Bullock is shooting 50+ percent in his last four games through Thursday, has scored 12+ points in every one of those matches, hit 3+ triples in all of them (4, 5, 3, then 6 in his last one), grabbed 4 RPG, and logged a combined 2.75 dimes+steals per game in that span. Although he doesn't go to the line, the shooting is more often than not good, and if there is something bright in Bullock's game logs those are the triples. If you're hurting for points and treys (with some rebounding upside and no turnovers), Bullock is your man.
Desmond Bane (PG/SG, MEM)
3% rostered
When I wrote this column last week I included Bane in the five-player group I wrote about back then. It made sense, as he was starting daily for the Grizz while having some nice performances. Well, talk about improvement. Bane, while still barely rostered and now back to the bench and part of Memphis' second unit, has improved his per-minute numbers and efficiency a lot. That bodes quite well for him going forward, so that's why he's here on back-to-back editions of the column.
A rookie out of TCU, Bane has played 35 games this season and nine in March already. He started the first six matches of the month averaging a low 15 FP in 22 MPG, though that has changed of late. In the past three games, in which he's always come off the bench, Bane has raised his average FP tally to a better 20+ fantasy points a game while playing fewer minutes (19 MPG). That has Bane as one of the most efficient and productive players on a per-minute basis, putting up 1.07 FP/min while the league average sits at a much lower 0.90 FP/min.
With Morant entrenched in the starting PG role, Bane's has found a place around the other guard-position and even played forward at times. He will keep doing so, given his high shooting numbers (48% from the floor after the break, and 47% beyond the three-point line on 4+ 3PA per game), relatively low TOs (1 per), and all-around contributions (almost 3 RPG, 1+ APG, and 1 SPG).
Tony Bradley (C, PHI)
3% rostered
Dwight Howard minutes since the break: 143; Tony Bradley minutes: 110. Howard starts: zero; Bradley starts: five. Howard's rostership: 45%; Bradley's rostership: 3%. At the end of the day, I think it's a matter of who you like the most, the starter or the bench player, the veteran or the youngster, etc, etc. The difference isn't that large, but the rostership difference definitely is wild. For basically nothing, you can score yourself the man starting in place of Embiid and playing 20+ minutes a day, which isn't bad at all considering that JoJo will be out for at least another week and that Dwight Howard is a coin-flip to find in the WW.
Bradley, same as Howard, won't give you any single triple even in the wildest of your dreams. That being said, though, he doesn't miss a shot because he just works the rim and although his shooting attempts are as low as they get, at least he makes virtually them all. Bradley's mojo is on the boards, as he's pulling down 6+ RPG since coming back from the break while dishing out 1.5 APG to go with those rebounds.
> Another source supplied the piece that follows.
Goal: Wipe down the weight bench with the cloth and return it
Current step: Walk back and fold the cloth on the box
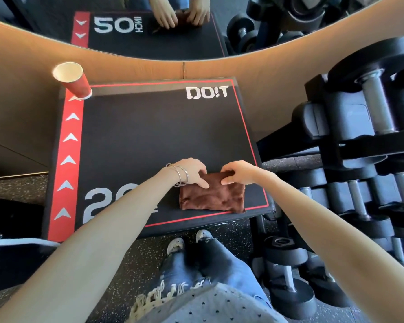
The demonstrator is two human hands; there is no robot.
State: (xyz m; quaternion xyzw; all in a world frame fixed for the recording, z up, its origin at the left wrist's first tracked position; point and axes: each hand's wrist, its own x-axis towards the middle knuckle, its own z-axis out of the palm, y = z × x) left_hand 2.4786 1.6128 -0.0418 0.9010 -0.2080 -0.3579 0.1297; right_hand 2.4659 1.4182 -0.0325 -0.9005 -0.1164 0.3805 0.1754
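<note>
The cloth (212, 194), brown and folded into a flat rectangle, lies under both sets of fingertips near the front right corner of the bench (149, 136). The left hand (191, 170) curls over the cloth's far left corner, thumb pressed flat on the fabric and the other fingers bent down over the far edge, pinching it. The right hand (237, 172) does the same at the far edge beside it, thumb on top and fingers tucked over the fold, so both hands grip the cloth. The two thumbs point at each other, close but apart. Thin silver bangles (181, 174) sit on the left wrist just behind the hand. Out beyond the fingers the black padded top stretches away, with a red stripe of white arrows down its left side and white lettering at the far right corner. A red paper cup (74, 81) stands at the far left corner, well away from the hands. To the right of the right hand, a rack of black dumbbells (359, 136) stands beside the bench. Ahead, a mirror (149, 24) shows the hands.
</note>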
Don't do anything stupid when it comes to rostering Bradley, though. His upside is limited, and Embiid will get back soon. If you're truly hurting for an interior player, Bradley is a starter these days putting up above-average per-minute numbers (1.02 FP/min) but he's going to be a disposable asset as soon as things get back to normalcy and should only be considered an ultra-deep-league WW target.